赤い誘導灯を振る作業服姿の男が手を広げていた。車を誘導員の脇に停めて男がウインドウを降ろした。雨しぶきが車内に降りかかる。目をしばたたかせて誘導員を見た男は、フードで覆われた顔の右頬に大きなひきつれた傷跡があることに気がついた。
「この道は、鬼来村へ通じていますよね」
男の問いかけに誘導員は軽く頷いたが、すぐに気の毒そうな表情で言った。
「この先で土砂崩れがありましてね、今、復旧作業中なんです」
「うわ、いつぐらいまでかかりそうですか」
「明日の昼までにはなんとかなりそうですが、今日一杯と明日の朝までは通行止めです」
誘導灯を向けた先の道が二股に分かれており、左側への道が通行止めの看板で塞がれていた。

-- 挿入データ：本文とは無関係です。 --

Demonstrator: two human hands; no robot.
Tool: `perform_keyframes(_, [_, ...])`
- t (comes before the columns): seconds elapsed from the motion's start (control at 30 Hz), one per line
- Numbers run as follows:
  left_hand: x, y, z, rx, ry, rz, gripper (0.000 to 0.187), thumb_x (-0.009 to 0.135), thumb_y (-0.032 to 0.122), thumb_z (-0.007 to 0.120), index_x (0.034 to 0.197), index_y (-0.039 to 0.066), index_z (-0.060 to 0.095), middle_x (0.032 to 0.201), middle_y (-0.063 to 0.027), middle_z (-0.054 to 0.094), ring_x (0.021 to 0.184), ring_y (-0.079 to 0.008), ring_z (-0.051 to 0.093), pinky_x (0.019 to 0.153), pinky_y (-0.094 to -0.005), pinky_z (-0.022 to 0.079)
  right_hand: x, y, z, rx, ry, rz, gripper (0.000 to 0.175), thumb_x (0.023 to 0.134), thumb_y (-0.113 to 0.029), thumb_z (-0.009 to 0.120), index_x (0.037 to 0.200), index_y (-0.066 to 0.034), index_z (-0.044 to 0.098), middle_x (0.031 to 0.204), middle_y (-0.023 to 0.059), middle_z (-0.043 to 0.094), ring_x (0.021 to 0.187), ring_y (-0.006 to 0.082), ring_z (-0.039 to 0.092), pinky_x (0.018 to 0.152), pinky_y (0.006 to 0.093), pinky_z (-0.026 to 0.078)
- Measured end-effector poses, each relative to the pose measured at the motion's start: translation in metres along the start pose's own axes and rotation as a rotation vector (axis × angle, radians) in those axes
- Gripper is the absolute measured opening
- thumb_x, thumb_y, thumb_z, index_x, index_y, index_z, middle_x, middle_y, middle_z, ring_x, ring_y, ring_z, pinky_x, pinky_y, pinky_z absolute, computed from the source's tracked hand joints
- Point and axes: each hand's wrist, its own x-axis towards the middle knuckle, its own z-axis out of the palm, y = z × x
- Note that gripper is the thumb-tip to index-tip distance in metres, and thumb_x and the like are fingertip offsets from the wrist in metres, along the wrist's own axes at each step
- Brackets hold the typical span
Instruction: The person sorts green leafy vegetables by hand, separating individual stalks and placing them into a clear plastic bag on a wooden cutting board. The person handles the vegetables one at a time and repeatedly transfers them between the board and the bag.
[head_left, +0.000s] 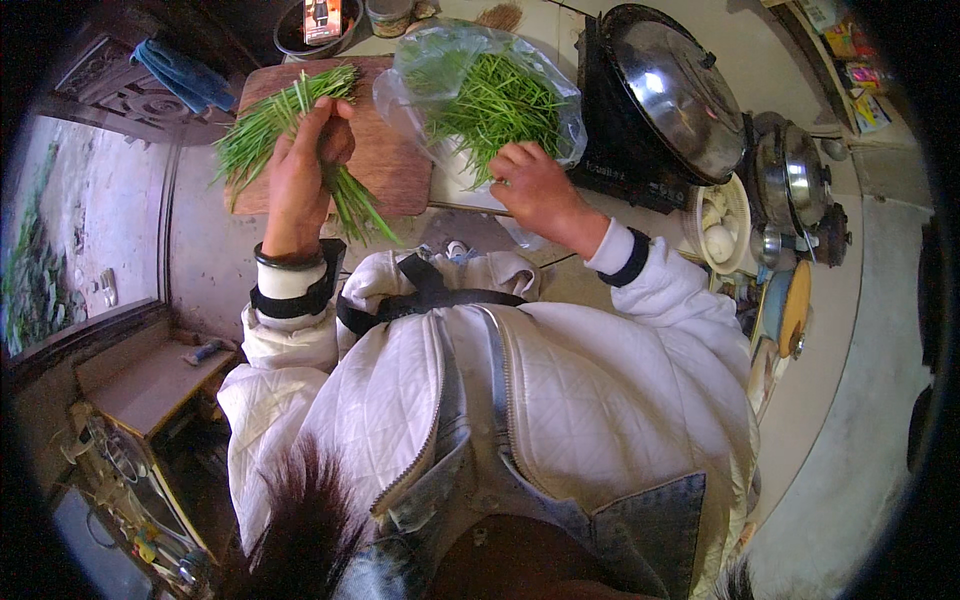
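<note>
My left hand (304, 161) is closed around a bunch of garlic chives (352, 199), whose green ends poke out below the fist. More chives (281, 112) lie just beyond it on a reddish-brown wooden cutting board (401, 161). To the right, a clear plastic bag (427, 56) lies open with a loose heap of chives (506, 101) inside. My right hand (536, 187) is at the near edge of that heap, its fingers curled inward and a bit of green showing by the thumb. The fingertips are partly hidden.
A phone (322, 21) leans in a dark bowl (296, 41) behind the board. Right of the bag stands a black cooker (630, 184) under a large lidded pan (667, 90). Farther right are a basket (739, 240) of whitish round items and several stacked pots (799, 176).
</note>
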Motion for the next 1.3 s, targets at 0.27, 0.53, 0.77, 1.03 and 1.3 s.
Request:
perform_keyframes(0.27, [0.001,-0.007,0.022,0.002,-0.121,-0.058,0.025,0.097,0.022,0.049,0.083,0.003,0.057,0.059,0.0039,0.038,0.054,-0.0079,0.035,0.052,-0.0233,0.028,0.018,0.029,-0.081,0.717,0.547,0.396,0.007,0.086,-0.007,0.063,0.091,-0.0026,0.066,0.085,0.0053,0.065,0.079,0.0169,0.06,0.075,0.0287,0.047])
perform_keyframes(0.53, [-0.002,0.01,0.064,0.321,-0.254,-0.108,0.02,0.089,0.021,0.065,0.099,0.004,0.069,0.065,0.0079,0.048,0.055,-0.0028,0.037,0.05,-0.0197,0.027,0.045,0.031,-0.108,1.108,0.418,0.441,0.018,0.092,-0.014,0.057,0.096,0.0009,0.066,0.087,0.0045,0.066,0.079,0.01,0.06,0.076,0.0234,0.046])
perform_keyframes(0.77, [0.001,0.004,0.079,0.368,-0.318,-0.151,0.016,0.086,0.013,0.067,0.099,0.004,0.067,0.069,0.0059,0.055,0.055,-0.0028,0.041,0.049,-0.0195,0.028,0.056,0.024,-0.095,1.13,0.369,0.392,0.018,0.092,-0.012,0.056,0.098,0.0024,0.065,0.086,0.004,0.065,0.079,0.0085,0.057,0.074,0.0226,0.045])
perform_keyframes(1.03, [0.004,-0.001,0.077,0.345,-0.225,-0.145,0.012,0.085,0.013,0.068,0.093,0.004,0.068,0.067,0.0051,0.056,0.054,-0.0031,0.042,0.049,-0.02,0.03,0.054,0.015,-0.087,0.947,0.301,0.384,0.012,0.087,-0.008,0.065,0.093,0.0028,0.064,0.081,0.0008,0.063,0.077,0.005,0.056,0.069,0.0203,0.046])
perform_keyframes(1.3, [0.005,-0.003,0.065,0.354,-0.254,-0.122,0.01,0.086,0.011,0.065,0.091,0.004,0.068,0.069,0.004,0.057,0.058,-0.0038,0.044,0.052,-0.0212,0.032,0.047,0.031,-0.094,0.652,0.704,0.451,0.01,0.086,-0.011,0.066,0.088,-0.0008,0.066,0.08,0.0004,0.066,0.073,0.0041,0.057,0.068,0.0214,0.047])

「困ったなあ。引き返すのも嫌だし、連絡をとろうにも圏外なんですよ」
「鬼来村のどこに行かれようとしているんですか」
「田舎暮らしの移住体験でね、コーディネーターさんの所に行くところなんです」
誘導員は雨の雫が滴り落ちるフードの端をつまんで、顔を隠すようにひっぱった。
「右に行けば、奥に温泉宿がありますよ。そこで夜を過ごされたらどうですか」
「え? そんな情報、はじめて聞いた」
「鬼来村へは一本道だって、コーディネーターさんは言ってたわよ」
「この道をまっすぐ行けば、どん突きに一軒宿があるんです」
誘導員は誘導灯を二股に分かれた道の右側に向けた。
「温泉宿ですか」
「枳殻峡温泉と言います。秘湯中の秘湯です。地元の人間しか知らない所でね。五十年ほど前にはおたくらが来た麓のあたりに私鉄の駅もあったし、そこから路線バスも枳殻峡まで走っていたんですがね」
「きこくきょう?」
漢字が変換できないのかもしれない。男が首を傾げた。
「みかんの親戚にカラタチってあるでしょ。それの別名が枳殻です。漢字では読めない人も多いんじゃないかな」
「カラタチがいっぱい生えていた?」
「さあ、どうかしら」
フードに隠れた顔が左右に振られた。
男が女に顔を向ける。「どうする?」「行ってみましょうよ。どうせ、明日の昼までは道が使えないんだし、温泉に浸かって、宿の夕食や朝食ってのもいいんじゃない」
「その宿は飛び込みで泊まれそうですか」
「今の時期は空いていると思いますよ。リゾートホテルじゃないから都会の人が満足するかどうかはわからないけど」
「わかりました。行ってみます。ありがとう」
ウインドウを降ろして男は右にハンドルを切った。バックミラーに映る誘導員の黒い影が真っ赤な誘導灯をまあるく振っていた。
「深山幽谷の気に触れてリフレッシュしますか」男が女に微笑みかけた。緩めた頬からはさっきまでのこわばりが消えていた。
遠ざかる赤いテールランプを見送る誘導員は執拗に誘導灯を回していた。誘導員の視線の先には車が進む道の先に浮かび上がる山の頂があった。